(REQUIREMENT) Please, from the entries below, transcribe exactly the lines that begin at the line with "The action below" and end at the line with "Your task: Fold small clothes", without the pictures.

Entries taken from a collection
--*--

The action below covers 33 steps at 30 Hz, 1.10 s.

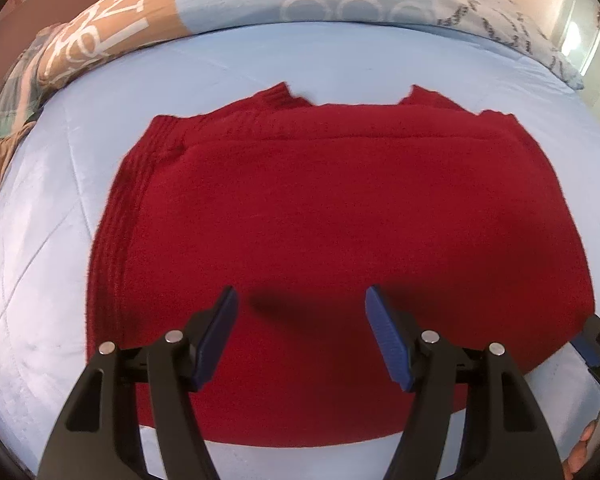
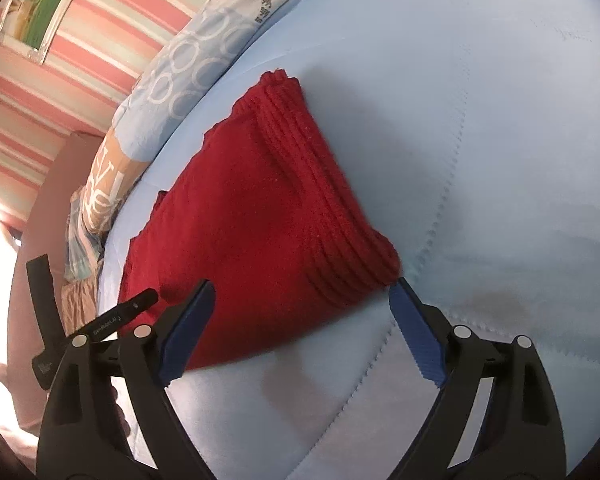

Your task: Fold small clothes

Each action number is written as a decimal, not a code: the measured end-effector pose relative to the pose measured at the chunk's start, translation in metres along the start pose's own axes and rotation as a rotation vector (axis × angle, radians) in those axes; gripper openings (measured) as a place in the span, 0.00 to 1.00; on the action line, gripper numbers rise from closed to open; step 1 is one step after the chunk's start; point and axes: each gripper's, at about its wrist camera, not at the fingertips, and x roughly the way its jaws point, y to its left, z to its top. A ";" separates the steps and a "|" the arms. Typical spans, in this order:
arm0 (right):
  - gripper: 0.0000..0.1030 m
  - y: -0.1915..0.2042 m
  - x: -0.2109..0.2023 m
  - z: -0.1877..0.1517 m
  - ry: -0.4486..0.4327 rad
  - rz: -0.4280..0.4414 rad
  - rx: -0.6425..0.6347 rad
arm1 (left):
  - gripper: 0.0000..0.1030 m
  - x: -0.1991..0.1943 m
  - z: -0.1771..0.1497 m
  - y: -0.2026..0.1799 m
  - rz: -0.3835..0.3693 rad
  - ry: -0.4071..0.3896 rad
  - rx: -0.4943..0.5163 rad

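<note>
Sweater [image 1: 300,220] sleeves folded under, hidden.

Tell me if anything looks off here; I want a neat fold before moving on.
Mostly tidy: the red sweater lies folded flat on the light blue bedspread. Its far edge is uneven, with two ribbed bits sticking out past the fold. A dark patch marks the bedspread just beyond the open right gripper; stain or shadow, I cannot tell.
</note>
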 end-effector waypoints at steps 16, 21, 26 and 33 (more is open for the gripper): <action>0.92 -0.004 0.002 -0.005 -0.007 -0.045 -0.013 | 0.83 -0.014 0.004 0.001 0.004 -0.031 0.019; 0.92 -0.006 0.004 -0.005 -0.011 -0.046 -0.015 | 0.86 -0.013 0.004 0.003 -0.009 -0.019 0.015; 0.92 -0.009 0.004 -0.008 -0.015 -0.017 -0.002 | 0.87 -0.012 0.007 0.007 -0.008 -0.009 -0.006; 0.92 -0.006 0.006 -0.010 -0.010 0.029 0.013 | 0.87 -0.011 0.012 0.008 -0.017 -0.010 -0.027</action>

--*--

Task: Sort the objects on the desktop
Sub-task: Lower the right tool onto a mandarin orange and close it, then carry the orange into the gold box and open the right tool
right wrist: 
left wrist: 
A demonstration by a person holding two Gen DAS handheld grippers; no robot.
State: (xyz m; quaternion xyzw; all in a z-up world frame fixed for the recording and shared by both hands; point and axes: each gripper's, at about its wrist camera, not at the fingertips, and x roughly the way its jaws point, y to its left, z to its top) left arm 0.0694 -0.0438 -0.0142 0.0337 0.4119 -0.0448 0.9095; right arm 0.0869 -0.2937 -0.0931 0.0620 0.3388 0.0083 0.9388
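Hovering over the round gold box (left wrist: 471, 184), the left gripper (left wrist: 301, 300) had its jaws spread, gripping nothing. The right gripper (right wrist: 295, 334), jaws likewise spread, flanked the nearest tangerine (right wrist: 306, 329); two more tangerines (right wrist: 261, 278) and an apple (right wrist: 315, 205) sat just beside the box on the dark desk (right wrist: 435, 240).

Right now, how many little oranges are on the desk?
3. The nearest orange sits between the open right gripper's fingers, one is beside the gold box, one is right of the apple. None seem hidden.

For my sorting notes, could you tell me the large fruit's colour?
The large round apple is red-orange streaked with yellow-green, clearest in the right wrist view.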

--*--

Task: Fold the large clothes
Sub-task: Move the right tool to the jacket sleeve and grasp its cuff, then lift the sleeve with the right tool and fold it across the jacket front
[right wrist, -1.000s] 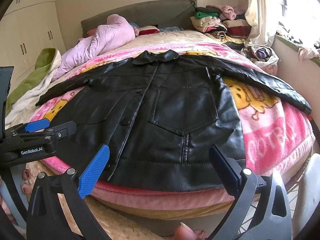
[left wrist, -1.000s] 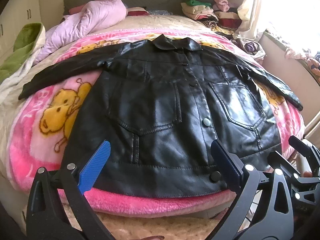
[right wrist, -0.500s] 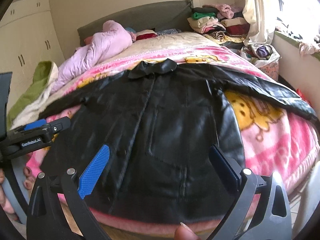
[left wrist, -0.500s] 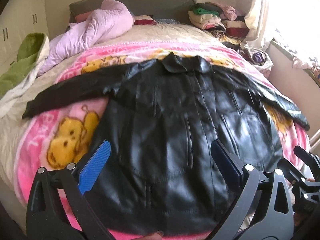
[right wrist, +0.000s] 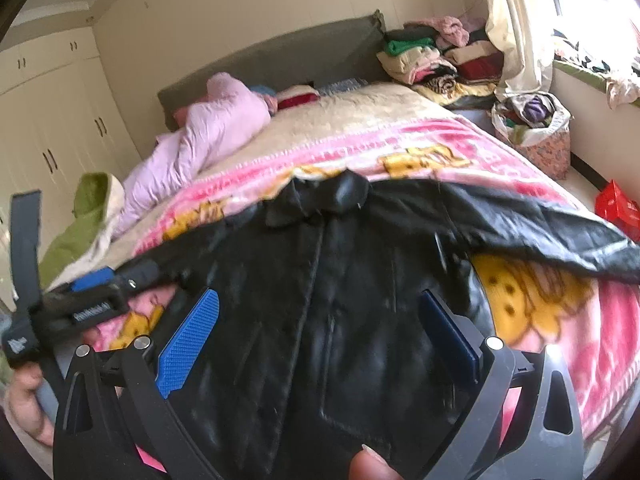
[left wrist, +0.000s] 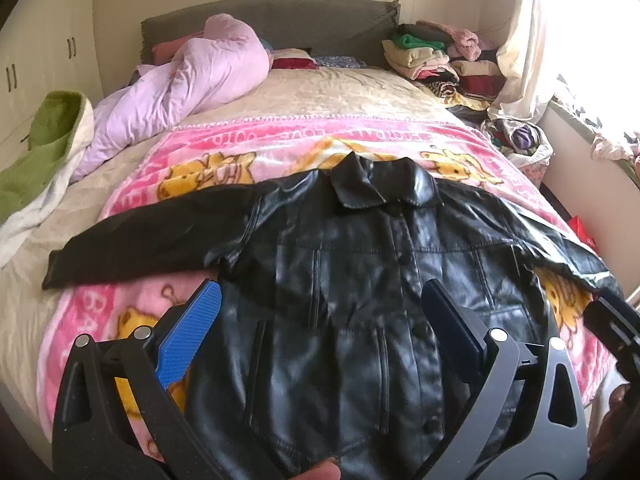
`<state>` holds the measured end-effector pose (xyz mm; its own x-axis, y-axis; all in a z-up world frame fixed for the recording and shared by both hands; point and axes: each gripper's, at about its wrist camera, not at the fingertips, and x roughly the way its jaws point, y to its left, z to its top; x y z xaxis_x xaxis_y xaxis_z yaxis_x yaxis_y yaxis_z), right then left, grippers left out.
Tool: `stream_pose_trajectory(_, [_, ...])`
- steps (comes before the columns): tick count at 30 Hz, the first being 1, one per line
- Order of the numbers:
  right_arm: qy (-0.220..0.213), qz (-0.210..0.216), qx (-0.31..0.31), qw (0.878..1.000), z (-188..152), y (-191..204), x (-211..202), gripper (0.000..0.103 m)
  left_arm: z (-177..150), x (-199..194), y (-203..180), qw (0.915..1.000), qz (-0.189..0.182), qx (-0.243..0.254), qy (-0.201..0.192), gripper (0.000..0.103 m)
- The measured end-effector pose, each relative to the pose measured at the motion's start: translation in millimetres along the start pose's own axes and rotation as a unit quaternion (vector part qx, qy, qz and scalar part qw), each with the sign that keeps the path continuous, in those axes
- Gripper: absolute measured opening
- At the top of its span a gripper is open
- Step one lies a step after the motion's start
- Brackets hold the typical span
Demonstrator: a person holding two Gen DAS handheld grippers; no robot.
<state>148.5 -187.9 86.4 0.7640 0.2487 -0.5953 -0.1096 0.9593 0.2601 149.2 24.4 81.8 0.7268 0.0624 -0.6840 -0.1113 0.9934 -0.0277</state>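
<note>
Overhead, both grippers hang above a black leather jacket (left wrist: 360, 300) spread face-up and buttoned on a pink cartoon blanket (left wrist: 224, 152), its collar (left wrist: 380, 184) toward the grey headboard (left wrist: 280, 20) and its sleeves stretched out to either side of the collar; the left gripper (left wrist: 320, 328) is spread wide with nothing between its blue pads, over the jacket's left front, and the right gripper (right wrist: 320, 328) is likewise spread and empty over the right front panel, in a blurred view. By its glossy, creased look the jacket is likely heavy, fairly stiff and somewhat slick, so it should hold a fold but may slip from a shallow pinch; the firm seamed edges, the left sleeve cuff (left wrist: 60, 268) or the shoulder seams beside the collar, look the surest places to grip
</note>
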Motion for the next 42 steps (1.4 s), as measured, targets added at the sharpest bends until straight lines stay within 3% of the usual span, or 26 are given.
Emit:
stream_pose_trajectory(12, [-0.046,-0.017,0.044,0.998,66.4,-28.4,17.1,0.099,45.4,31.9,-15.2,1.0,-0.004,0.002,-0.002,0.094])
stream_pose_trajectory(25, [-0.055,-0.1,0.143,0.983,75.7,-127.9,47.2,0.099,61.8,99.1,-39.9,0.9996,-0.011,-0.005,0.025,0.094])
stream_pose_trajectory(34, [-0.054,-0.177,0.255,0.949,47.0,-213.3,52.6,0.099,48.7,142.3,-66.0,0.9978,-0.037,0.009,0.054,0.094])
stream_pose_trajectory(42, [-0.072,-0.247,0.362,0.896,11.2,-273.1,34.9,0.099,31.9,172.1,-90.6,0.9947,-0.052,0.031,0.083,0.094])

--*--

(ANSWER)
The action below covers 33 steps at 30 Hz, 1.10 s.


Your task: Fold small clothes

The exercise is finished.